- ACTION ITEM:
Only the lines below between the one holding "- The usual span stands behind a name" and the one holding "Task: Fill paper", inclusive, are to be reproduced word for word; the pictures are to be left out.

- PROVIDED RECORDS:
----------

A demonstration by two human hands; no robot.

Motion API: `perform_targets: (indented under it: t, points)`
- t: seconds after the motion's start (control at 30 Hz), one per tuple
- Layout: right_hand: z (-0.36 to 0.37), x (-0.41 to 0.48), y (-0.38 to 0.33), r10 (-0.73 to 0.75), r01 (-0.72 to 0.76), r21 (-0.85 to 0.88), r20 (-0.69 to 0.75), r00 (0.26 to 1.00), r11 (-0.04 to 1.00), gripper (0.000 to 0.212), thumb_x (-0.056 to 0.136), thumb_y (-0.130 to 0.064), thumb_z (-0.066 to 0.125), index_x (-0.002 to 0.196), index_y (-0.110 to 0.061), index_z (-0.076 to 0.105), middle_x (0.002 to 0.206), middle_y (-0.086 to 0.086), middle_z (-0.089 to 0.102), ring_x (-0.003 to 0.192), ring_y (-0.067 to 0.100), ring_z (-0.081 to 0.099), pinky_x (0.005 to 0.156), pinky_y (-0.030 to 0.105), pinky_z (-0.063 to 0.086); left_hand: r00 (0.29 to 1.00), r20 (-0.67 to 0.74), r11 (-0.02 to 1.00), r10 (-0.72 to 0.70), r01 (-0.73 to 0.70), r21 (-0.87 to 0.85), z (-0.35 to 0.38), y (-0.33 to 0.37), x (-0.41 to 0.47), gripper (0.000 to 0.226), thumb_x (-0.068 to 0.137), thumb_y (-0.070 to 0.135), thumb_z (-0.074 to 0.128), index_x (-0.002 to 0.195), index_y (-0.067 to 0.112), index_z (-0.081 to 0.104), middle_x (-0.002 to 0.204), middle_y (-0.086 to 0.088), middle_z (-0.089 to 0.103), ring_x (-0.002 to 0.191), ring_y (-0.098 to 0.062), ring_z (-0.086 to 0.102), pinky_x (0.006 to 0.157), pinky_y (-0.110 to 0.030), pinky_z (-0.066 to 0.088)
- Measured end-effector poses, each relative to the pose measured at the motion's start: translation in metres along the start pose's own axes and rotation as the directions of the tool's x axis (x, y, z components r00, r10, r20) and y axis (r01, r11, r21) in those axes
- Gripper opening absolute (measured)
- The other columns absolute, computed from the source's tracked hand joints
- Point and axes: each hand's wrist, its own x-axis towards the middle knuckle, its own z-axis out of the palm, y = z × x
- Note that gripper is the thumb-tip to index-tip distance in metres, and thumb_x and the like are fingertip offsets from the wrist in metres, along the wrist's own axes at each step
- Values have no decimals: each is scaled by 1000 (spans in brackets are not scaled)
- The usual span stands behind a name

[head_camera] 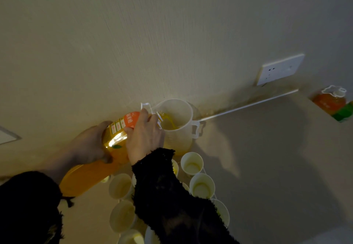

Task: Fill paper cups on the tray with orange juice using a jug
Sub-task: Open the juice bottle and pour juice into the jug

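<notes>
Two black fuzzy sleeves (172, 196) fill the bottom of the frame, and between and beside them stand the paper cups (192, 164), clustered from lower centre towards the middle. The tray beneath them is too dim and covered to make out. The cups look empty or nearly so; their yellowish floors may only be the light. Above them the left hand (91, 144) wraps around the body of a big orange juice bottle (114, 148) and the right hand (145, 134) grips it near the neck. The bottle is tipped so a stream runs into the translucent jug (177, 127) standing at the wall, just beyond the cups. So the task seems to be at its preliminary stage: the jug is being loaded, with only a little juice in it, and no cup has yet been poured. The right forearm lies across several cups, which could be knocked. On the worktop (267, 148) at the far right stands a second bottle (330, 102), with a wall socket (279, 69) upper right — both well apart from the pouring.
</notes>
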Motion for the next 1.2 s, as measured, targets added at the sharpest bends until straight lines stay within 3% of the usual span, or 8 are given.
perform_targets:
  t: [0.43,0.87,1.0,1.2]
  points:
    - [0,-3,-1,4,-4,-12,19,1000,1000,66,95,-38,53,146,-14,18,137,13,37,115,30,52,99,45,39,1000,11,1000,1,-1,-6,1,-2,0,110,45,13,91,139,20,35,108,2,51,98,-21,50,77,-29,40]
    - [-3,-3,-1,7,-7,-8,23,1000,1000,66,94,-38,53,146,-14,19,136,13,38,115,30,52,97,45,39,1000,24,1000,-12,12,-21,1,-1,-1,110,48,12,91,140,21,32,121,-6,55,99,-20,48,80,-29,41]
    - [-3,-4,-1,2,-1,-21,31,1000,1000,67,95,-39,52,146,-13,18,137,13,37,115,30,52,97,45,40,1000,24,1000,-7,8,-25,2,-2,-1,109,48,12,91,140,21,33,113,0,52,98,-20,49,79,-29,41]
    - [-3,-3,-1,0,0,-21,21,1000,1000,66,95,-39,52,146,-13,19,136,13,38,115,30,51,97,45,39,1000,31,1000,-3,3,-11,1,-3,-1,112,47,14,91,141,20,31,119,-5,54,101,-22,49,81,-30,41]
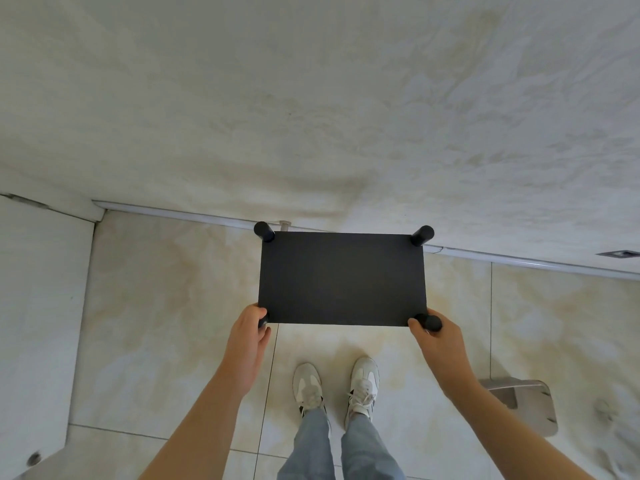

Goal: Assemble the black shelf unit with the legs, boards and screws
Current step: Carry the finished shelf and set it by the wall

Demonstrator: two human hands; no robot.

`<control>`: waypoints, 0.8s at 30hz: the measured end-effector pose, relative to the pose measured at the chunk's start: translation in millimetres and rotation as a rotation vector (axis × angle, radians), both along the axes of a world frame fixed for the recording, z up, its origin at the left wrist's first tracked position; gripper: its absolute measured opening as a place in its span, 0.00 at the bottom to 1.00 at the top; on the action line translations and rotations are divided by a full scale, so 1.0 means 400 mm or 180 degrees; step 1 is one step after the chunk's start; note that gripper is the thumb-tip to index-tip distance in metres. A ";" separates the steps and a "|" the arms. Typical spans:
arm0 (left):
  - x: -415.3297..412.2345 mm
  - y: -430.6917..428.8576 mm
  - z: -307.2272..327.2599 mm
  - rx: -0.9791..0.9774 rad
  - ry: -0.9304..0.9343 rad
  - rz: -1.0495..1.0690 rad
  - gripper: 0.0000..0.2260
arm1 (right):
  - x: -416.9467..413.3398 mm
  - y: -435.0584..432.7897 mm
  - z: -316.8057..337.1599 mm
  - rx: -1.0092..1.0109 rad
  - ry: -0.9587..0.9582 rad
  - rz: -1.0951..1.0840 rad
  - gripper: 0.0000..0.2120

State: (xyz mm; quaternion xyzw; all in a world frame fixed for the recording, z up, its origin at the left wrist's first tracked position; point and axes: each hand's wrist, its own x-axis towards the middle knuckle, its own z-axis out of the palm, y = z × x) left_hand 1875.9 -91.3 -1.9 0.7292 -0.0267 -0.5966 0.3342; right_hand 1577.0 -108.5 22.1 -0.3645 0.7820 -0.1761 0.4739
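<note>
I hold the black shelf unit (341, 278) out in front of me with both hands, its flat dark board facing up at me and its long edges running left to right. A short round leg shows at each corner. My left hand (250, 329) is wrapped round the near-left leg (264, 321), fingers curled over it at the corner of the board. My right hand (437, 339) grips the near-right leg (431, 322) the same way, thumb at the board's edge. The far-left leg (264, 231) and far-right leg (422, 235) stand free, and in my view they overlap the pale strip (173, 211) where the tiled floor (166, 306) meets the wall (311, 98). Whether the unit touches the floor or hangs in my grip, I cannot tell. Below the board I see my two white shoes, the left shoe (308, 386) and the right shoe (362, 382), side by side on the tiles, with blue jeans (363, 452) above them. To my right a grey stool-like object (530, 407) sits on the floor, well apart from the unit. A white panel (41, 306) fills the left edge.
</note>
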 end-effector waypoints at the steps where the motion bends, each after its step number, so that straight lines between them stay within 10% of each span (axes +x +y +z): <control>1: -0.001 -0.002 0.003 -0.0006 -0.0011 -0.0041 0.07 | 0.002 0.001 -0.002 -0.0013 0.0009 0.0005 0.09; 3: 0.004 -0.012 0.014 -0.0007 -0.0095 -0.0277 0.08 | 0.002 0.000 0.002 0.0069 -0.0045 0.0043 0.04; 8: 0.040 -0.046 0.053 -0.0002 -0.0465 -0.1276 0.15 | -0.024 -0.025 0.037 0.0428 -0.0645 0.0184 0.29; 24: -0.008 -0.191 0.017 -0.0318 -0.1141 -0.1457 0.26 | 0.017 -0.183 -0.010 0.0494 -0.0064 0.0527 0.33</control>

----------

- YOUR SOLUTION:
- The usual span stands behind a name

[head_camera] 

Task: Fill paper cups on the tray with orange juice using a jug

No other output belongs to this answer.